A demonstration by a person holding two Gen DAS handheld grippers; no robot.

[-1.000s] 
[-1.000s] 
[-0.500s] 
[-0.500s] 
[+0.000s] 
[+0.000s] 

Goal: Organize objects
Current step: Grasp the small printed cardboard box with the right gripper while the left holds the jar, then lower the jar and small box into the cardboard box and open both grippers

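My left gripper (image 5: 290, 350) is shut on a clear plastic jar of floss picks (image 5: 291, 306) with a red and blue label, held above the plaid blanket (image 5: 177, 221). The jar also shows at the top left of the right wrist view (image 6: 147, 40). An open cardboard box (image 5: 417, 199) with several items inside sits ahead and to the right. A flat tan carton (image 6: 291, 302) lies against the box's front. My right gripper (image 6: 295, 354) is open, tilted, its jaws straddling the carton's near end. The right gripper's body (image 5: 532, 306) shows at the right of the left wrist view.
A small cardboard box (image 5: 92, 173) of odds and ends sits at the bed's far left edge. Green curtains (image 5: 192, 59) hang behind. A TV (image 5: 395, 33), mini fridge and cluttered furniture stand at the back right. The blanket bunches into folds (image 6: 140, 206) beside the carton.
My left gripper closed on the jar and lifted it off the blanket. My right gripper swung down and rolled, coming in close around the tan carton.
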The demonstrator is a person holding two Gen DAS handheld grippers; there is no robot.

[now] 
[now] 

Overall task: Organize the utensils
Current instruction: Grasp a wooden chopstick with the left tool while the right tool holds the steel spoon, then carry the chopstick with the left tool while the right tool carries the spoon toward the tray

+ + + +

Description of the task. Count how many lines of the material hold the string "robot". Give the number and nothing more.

Output. 2